Диана исчезла за дверью и минуту спустя появилась с черноволосым и черноглазым мальчуганом. Малышу было около трех лет, и Тристано обмер. Если бы он не поверил рассказу, то теперь не мог не поверить глазам. Испанская кровь проступала, контуры лица ребенка повторяли контуры лица сына, смуглая кожа отливала старым медом, на Тристано смотрели глаза Рикардо. Он на негнущихся ногах сделал несколько шагов к ребенку.
— Как его зовут? — язык его почти не двигался, цепляясь за пересохшее нёбо.
— Рикардо назвал его Тристано…
Подеста подтянул к себе малыша и сжал судорожным объятием.
Глава 18. В которой Аурелиано Портофино уже не зовет Ладзарино Альмереджи прохвостом, а граф Альдобрандо Даноли завершает свой земной путь
Чума, вернувшись от герцога, застал у Камиллы Лелио.
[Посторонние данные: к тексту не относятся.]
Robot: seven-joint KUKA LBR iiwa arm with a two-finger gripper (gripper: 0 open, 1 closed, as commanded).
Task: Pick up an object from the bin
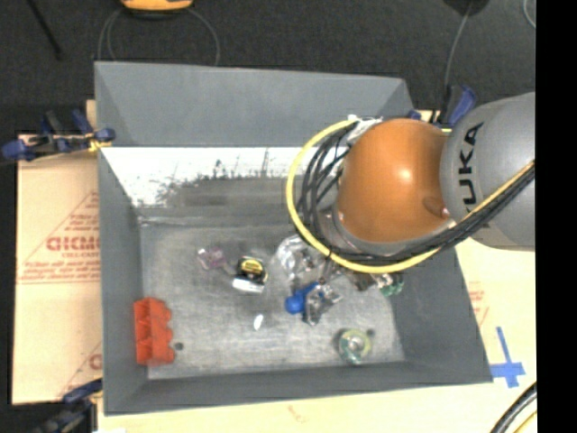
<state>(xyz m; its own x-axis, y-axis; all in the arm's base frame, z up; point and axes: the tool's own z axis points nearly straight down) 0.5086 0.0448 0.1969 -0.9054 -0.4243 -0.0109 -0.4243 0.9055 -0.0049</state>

Ему показалось, что они слегка повздорили, но Портофино, откланявшись, на прощание улыбнулся сестрице тепло и дружески. Дело же было в том, что по приходе отец Аурелиано неожиданно спросил у Камиллы, каковы планы на будущее у синьорины Гаэтаны? Та ответила, что Гаэтана хочет покинуть двор и вернуться в палаццо Фаттинанти.